I shot a roll of Delta 3200 yesterday at 3200. I was reading on the sheet at Ilford doesn't recommend D-76 or ID-11 for development unless it's a stock solution. A quick internet search has shown many people recommend against using these developers for this film.

I need a new developer anyway, and I was wondering what people recommend. Does anyone have any specific experience with this film or with pushing other films using Kodak Xtol?


----------



## compur

This page might help:
http://unblinkingeye.com/Articles/Times/D3200/d3200.html


----------



## Garbz

Good start. Pity about the lack of X-tol comments, but I can only assume that means there's no issues with using that developer 

Thanks


----------



## rob91

Interesting thread. I'm in the middle of my first roll of this, only have D76 developer though. I might just try it and see what happens. It's Holga anyways, so I'm not looking for anything precise.


----------



## Garbz

The more I look the more I find that there are no real consistent answers with D76. Just about every number of minutes has been mentioned when developing some being completely different from the 10:30 @ 20C written inside the package. Anyway I bought some Xtol today and I'll let you know how that goes. Probably developing Monday at this point.


----------



## Steph

I guess you already had a look at the Ilford website and the Delta 3200 prodcut sheet, which gives suggestions for the best developer to use. In case you haven't here is a link.


----------



## Garbz

Yes I have. Brisbane however is a black whole for speciality products. The only developer I have easy access to was D76 or Xtol. Funny though the only fixer that's commonly stocked is the Ilford rapid fix. It's not even biased to one company :er:


----------



## Garbz

Result: http://thephotoforum.com/forum/showthread.php?p=1342603#post1342603

Developed in Xtol (stock) at 21degrees for 7.5min, fixed for 5min in Illford Rapid fix 1+4


----------



## ZachGibson

I just recently asked my dad (whose been in photography for about 30 years) that same question.  He said D-76 is the most versatile.


----------



## Dick Sanders

I have been using xTol exclusively since it was introduced. I found that it is better than anything else out there. I primarily shoot Ilford Delta Pro 100 and Delta Pro 400. Sometimes I push these 1/2 stop, or a full stop, with excellent results. But xTol will work well for almost any film. And give you better negs. 

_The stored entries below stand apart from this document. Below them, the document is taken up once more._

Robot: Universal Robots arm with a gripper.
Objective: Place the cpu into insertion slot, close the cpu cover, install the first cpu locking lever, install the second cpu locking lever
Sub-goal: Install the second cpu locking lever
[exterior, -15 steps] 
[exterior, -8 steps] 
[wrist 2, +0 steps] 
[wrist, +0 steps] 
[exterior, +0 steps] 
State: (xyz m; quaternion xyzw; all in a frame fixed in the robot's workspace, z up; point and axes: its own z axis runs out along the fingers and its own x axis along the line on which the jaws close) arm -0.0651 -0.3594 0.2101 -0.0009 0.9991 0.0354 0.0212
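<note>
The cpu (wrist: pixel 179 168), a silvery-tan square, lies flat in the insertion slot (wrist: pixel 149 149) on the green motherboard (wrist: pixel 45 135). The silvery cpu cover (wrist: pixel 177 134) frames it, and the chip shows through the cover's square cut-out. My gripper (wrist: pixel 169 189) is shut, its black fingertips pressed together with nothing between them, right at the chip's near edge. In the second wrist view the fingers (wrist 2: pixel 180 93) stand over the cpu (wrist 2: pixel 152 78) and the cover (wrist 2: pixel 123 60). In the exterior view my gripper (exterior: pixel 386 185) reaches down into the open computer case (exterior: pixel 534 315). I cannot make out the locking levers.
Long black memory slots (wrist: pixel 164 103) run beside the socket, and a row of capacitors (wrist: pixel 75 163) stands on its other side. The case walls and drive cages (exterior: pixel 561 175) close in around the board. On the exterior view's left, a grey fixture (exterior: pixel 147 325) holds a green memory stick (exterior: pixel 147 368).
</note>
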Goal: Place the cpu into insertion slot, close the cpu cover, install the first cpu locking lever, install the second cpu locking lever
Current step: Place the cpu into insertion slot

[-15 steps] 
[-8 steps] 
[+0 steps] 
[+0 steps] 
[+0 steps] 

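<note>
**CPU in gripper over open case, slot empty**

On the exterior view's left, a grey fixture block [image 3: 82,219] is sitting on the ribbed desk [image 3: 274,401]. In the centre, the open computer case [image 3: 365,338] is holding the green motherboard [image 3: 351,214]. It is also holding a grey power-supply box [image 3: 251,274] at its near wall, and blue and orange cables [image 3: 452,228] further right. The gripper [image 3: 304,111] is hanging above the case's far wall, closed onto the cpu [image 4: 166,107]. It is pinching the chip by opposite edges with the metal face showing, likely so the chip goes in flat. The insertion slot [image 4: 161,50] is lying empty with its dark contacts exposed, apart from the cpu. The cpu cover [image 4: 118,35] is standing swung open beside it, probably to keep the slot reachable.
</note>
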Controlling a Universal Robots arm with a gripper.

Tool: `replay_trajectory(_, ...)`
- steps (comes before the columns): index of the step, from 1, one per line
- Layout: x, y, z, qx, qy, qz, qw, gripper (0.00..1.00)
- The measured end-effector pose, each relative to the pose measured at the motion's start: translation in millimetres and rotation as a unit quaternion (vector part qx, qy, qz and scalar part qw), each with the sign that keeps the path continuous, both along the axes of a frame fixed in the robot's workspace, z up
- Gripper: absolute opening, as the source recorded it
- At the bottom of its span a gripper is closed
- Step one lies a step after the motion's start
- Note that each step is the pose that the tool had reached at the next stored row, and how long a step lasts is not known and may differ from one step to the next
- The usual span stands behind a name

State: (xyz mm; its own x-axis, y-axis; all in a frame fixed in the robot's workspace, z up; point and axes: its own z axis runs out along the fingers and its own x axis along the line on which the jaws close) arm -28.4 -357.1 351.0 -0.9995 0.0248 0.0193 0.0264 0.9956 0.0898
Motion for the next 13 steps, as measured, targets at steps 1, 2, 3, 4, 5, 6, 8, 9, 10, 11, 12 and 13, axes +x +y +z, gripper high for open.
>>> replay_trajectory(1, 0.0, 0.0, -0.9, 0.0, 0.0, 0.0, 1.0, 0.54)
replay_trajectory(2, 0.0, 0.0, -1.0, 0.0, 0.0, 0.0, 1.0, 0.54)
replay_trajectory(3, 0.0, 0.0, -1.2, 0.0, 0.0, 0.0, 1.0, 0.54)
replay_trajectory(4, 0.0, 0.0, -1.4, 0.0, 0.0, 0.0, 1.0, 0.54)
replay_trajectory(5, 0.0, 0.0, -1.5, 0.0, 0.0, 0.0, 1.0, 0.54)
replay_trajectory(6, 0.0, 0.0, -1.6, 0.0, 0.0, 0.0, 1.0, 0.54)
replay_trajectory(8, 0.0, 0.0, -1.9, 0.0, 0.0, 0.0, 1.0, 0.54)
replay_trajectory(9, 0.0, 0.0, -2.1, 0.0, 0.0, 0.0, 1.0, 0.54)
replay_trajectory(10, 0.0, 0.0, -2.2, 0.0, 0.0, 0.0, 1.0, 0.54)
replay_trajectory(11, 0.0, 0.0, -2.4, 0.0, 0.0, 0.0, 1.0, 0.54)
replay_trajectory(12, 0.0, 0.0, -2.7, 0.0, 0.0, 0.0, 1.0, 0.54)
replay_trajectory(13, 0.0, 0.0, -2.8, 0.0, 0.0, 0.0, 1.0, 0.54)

For greater film speed, enhanced sharpness, and slightly enhanced grain -- dilute 1:1. And use as a one shot. That will give you the best quality every time. With the 1:1 dilution, you'll have to develop about 30% to 35% longer than you would for the stock solution. 

The best approach is to run a series of tests with your chosen film and xTol. Ilford is probably 1000 speed, so at 3200, you're pushing it 1.5 stops. Try xTol 1:1 at 70 degrees at maybe 11 minutes for starters. Then adjust up or down to get the negs you want. Testing is always a good idea. But you can't go wrong with xTol -- it was a big improvement developer when it was introduced -- making virtually any film better.


----------